◆ Information provided ◆

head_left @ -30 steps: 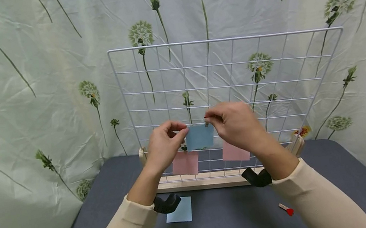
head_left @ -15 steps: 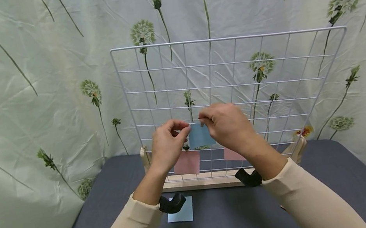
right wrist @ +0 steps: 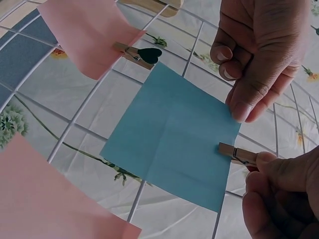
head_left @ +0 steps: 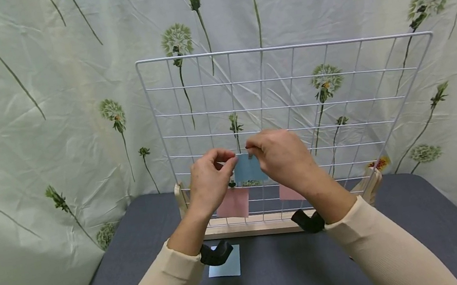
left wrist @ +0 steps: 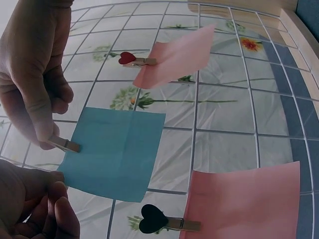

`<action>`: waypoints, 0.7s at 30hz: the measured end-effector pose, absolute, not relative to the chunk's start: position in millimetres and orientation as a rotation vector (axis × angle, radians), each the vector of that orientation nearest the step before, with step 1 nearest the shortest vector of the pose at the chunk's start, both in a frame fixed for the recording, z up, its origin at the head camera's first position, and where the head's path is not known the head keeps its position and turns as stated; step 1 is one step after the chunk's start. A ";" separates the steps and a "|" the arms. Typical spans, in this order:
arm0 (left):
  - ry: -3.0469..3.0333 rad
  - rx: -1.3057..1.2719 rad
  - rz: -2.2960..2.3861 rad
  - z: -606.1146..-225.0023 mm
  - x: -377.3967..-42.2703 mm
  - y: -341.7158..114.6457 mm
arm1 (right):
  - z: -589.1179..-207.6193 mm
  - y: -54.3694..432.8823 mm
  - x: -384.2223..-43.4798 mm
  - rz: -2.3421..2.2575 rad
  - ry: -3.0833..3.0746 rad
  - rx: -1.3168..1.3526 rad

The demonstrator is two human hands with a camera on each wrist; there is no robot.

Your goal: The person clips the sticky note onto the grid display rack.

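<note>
A square blue sheet of paper [head_left: 248,169] is held against the white wire grid [head_left: 289,104]. My left hand [head_left: 211,177] pinches the sheet's upper left corner between thumb and finger. Beside it, my right hand [head_left: 283,154] pinches a small wooden clothespin [right wrist: 239,153] whose tip sits over the sheet's top edge. Whether that clothespin also bites a wire cannot be told. Below hang two pink sheets, the left one [head_left: 233,203] with a dark green heart clothespin [left wrist: 154,219] and the right one [left wrist: 182,57] with a red heart clothespin [left wrist: 133,60].
Another light blue sheet [head_left: 229,263] lies on the dark grey tabletop [head_left: 283,272], partly behind the left wrist strap. The grid stands in a wooden base [head_left: 250,229]. A flowered curtain [head_left: 77,135] hangs behind. My right sleeve [head_left: 385,242] covers most of something small on the table.
My right hand has moved a little left with the clothespin, closer to my left hand. The red heart clothespin on the table is now almost hidden by my right sleeve.
</note>
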State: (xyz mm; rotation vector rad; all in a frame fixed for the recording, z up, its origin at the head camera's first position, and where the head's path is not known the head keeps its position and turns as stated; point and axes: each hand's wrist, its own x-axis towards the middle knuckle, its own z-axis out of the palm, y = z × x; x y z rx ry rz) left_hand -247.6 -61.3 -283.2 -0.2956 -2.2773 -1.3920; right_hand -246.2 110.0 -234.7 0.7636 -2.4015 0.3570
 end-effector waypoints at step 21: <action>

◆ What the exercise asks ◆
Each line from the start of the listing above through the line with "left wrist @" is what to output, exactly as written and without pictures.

◆ Answer to the exercise ◆
head_left @ -30 steps: 
head_left @ -15 steps: 
right wrist @ +0 steps: 
head_left @ +0 steps: 
left wrist @ +0 steps: 

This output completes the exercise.